───── SUPPLIED DATA ─────

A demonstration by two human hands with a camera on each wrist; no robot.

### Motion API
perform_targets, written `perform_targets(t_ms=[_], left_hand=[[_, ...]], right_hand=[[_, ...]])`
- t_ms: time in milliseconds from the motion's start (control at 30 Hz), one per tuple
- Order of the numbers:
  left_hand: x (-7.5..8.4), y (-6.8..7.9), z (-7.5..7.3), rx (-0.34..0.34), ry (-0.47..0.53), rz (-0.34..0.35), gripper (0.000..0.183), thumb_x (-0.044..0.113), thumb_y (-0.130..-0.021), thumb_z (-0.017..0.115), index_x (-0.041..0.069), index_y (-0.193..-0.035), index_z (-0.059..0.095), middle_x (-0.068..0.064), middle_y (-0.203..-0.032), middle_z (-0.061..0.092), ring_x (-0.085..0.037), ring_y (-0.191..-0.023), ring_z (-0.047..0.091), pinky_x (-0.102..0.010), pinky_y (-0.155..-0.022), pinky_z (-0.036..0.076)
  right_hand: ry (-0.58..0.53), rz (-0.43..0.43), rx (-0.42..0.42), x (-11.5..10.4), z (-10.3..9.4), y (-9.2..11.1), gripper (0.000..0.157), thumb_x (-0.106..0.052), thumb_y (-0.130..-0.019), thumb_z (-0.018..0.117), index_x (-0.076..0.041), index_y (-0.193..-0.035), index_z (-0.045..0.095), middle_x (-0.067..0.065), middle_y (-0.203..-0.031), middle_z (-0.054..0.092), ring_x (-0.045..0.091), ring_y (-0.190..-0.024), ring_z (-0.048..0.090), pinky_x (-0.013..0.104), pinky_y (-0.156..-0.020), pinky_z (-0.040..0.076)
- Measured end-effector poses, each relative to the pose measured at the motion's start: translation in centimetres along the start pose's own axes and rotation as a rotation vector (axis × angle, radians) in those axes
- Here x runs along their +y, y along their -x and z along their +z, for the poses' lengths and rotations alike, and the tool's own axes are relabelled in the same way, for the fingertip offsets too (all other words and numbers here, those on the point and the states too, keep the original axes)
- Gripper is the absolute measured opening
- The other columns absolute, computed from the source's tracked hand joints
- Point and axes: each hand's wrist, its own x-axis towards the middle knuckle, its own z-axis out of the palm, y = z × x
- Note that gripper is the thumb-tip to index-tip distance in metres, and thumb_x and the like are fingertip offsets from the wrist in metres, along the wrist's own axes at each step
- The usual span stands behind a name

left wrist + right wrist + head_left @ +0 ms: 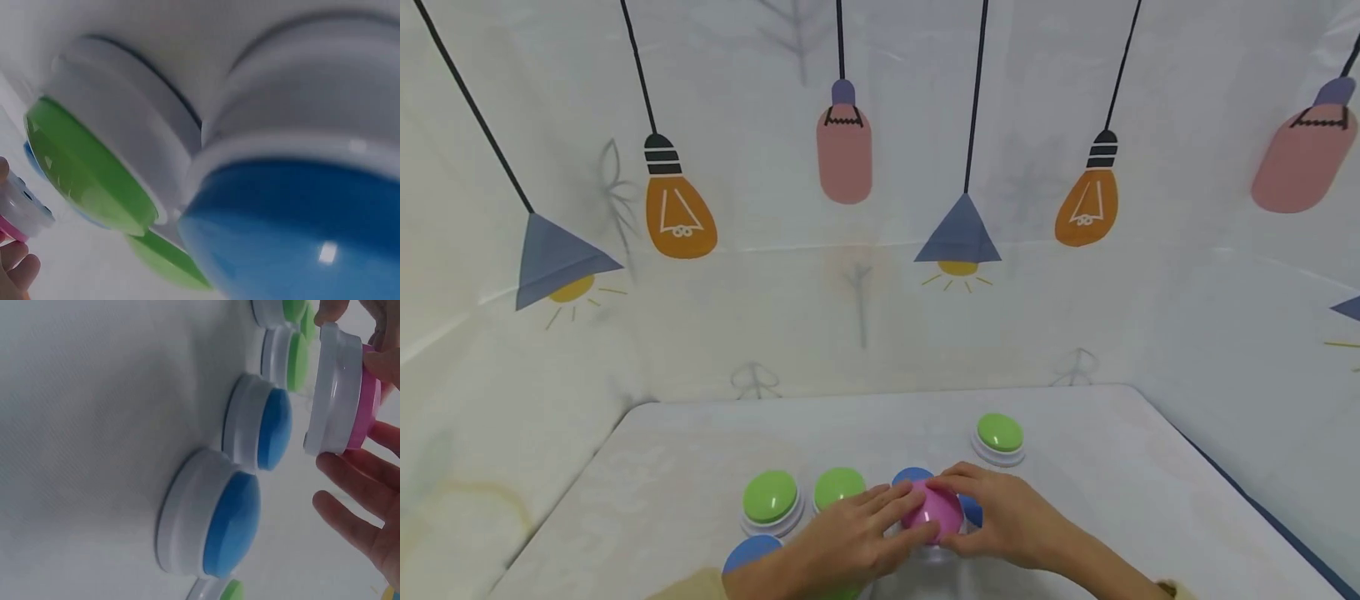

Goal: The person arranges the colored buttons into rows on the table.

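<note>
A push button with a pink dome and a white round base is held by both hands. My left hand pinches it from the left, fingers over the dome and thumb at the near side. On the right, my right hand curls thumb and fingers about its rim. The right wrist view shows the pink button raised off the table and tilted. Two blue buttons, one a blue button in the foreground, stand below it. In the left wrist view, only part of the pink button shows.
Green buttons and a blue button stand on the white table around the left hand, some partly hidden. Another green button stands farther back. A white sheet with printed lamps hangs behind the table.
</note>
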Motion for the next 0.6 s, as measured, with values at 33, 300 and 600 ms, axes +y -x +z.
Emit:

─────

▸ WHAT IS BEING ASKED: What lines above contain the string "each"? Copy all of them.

▸ TASK RESPONSE:
A demonstration by two human hands with a camera on each wrist; no robot.
- Measured end-effector poses, each relative to the pose measured at the motion's start: translation in centimetres along the start pose's own axes and rotation as a rotation vector (axis × angle, radians) in those axes
- Point and axes: each hand's wrist, its own x-axis towards the middle knuckle, its own z-axis out of the palm, y = z × x
- Note that gripper is the thumb-tip to index-tip distance in metres, and thumb_x and the like are fingertip offsets from the wrist in metres, along the wrist's own axes at each step

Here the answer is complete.